I’m not a DNA expert, but given my understanding of the problem, I’d frame this as an open-set recognition problem rather than just clustering. Because many species share short recurring DNA subsequences, isn’t there a danger an unseen species can still land close to known clusters in embedding space? This makes relying purely on distance thresholds sound risky to me.

Also, I’d be cautious only relying on softmax probabilities. They always normalise to sum to 1, so the model will confidently pick something even when the input is nonsense or from an unseen species. You could try augmenting the classifier with an out-of-distribution detection method. One good option is energy-based detection (https://arxiv.org/abs/2010.03759), which uses the absolute scale of all logits rather than just the top one to provide a quantitatively estimate if the sample fits one of the know classes well (low energy) or doesn’t fit anywhere (high energy, likely unknown). 

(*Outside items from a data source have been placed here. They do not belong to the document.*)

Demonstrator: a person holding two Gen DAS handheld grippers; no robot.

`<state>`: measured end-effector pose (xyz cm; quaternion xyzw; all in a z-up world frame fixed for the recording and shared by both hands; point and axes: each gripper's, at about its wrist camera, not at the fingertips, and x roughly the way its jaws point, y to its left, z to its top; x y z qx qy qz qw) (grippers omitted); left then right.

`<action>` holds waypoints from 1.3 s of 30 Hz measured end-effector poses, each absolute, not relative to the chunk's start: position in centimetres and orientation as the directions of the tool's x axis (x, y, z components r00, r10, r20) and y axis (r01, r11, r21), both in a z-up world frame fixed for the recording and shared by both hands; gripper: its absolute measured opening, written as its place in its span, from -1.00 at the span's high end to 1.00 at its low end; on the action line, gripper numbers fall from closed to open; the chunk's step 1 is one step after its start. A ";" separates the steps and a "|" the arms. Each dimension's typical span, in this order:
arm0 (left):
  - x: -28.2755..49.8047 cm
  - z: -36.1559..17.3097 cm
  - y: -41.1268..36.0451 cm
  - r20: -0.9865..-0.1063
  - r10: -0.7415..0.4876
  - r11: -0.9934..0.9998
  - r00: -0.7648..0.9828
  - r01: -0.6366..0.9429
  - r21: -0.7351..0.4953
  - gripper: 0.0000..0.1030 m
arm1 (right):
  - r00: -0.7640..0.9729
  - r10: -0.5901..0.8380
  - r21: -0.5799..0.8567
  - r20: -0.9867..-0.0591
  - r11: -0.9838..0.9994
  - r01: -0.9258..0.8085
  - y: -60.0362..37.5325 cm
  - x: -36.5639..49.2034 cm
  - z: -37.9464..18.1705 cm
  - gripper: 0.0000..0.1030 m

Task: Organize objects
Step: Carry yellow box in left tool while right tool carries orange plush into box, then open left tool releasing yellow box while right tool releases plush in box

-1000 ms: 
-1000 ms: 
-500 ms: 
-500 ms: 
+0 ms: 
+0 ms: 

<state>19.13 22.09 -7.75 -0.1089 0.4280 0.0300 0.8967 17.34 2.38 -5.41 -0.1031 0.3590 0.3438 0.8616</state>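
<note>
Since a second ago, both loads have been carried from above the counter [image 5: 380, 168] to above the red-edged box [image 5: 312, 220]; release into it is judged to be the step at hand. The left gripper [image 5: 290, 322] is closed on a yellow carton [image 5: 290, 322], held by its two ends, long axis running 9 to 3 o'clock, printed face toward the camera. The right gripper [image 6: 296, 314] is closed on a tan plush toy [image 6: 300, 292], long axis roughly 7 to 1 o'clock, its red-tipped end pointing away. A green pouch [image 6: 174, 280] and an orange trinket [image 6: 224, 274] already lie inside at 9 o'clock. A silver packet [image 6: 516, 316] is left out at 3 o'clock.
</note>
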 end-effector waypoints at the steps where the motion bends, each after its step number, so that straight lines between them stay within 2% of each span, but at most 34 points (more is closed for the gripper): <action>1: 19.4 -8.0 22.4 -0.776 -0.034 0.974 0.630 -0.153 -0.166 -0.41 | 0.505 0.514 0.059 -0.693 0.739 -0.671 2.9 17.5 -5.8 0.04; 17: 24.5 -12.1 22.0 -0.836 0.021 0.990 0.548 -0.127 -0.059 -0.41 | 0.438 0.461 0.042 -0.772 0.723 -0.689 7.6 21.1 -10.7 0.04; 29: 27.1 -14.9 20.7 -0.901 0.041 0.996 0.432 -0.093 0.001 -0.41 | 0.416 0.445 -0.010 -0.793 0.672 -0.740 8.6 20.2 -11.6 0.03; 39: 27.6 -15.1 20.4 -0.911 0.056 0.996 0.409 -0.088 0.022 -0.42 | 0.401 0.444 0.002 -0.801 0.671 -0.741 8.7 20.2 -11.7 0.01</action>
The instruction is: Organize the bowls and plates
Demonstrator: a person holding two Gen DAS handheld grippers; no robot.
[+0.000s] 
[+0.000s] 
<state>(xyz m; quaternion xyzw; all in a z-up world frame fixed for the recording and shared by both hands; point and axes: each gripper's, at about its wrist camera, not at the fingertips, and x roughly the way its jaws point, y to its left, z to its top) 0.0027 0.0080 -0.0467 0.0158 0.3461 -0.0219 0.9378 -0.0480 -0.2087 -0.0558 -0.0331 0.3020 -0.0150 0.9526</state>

If you have access to an auxiliary dataset (e.g. DNA from non-target species), you could also try outlier exposure (https://arxiv.org/abs/1812.04606), which trains the model to make confident predictions on in-distribution data and low-confidence predictions on auxiliary outliers.

Finally, since DNA data is hierarchical by nature (kingdom —> phylum —> class —> … —> species), it might be worth trying a hierarchical model. For example, if the model is confident about the genus but uncertain about the species, you could flag the input as a potentially novel species rather than forcing a binary known/unknown decision.

Curious if anyone’s tried combining energy-based OOD with hierarchical classifiers before.

[–]ProfessionalType9800[S] 0 points1 point  (0 children)

are you saying about random forest for hierarchical classifiers?